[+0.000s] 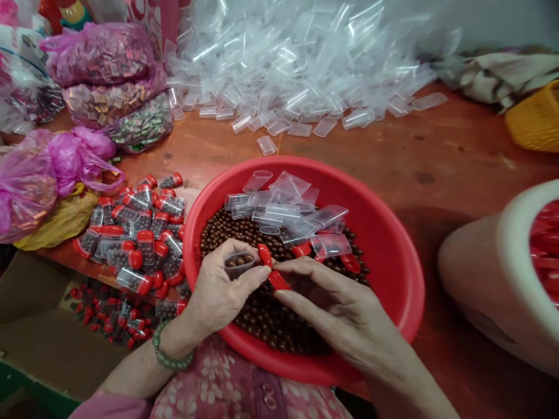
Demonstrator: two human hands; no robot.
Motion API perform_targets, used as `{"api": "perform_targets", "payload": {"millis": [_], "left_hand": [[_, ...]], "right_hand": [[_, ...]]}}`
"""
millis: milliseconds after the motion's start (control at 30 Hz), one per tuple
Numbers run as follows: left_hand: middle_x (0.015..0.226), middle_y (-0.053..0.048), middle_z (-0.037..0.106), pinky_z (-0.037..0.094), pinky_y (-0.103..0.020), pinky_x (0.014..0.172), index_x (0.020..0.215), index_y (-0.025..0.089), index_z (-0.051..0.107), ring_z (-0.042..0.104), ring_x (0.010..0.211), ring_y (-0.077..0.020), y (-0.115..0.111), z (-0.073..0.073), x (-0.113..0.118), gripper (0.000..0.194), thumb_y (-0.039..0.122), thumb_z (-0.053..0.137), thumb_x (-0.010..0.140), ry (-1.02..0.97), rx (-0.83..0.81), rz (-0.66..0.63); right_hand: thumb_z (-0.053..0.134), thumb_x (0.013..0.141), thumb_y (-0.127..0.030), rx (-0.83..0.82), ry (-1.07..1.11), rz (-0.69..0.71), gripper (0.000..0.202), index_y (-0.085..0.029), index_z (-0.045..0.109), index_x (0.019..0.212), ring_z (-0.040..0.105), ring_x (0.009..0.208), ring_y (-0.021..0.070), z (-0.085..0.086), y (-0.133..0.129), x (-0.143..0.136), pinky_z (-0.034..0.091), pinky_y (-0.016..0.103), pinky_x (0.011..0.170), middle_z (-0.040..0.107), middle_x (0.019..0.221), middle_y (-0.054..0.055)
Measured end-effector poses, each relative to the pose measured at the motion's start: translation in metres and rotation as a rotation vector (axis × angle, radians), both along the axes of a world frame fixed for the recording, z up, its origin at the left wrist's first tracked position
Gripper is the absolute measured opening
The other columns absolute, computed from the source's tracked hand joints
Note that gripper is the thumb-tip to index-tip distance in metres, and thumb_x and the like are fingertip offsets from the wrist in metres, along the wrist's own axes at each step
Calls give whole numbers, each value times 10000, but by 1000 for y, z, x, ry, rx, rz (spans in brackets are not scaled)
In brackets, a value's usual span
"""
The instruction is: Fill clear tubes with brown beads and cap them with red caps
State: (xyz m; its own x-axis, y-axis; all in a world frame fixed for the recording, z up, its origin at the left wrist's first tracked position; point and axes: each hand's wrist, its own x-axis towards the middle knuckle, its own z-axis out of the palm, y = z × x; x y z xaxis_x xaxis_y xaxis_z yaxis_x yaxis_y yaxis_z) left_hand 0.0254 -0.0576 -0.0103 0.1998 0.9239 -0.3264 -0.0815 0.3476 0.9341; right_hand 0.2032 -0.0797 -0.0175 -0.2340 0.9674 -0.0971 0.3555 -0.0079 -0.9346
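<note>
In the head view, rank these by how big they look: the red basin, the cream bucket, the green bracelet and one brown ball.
Largest to smallest:
1. Red basin
2. Cream bucket, cut off by the picture's edge, so ranked by its visible part
3. Green bracelet
4. One brown ball

2 hands (222,291) (336,308), 1 red basin (395,256), 1 wht bkt (484,262).
</note>
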Motion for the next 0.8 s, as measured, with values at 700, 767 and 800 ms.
{"api": "perform_targets", "payload": {"millis": [700, 767, 800], "left_hand": [[1296, -170, 619, 505, -317, 1030, 1222, 78, 613, 611, 1189, -201, -13, -14, 10, 373, 66, 594, 849, 287, 790, -41], [1306, -184, 608, 486, -322, 1053, 1237, 56, 595, 587, 1220, -199, -13, -17, 11, 384, 40, 570, 854, 304, 832, -71], [1302, -188, 610, 478, -330, 1061, 1235, 48, 595, 579, 1230, -199, -13, -17, 11, 382, 29, 558, 855, 302, 846, -91]], "right_hand": [[772, 728, -412, -366, 518, -468, 290, -262, 752, 976, 711, 760, 167, 0, 9, -20, 611, 303, 735, 756, 884, 33], [746, 748, -450, -378, 566, -448, 290, -265, 761, 971, 718, 786, 190, 0, 9, -21, 612, 344, 761, 759, 906, 44], [757, 735, -451, -377, 560, -436, 301, -268, 762, 974, 720, 801, 200, 0, 9, -21, 609, 359, 779, 761, 917, 46]]}}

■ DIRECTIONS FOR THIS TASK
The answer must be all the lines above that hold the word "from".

■ EXERCISE OUTPUT
The other columns absolute, computed from the source's tracked hand joints
Note that gripper is the thumb-tip to index-tip distance in metres, and thumb_x and the like are fingertip offsets from the wrist in metres, along the wrist's own axes at each step

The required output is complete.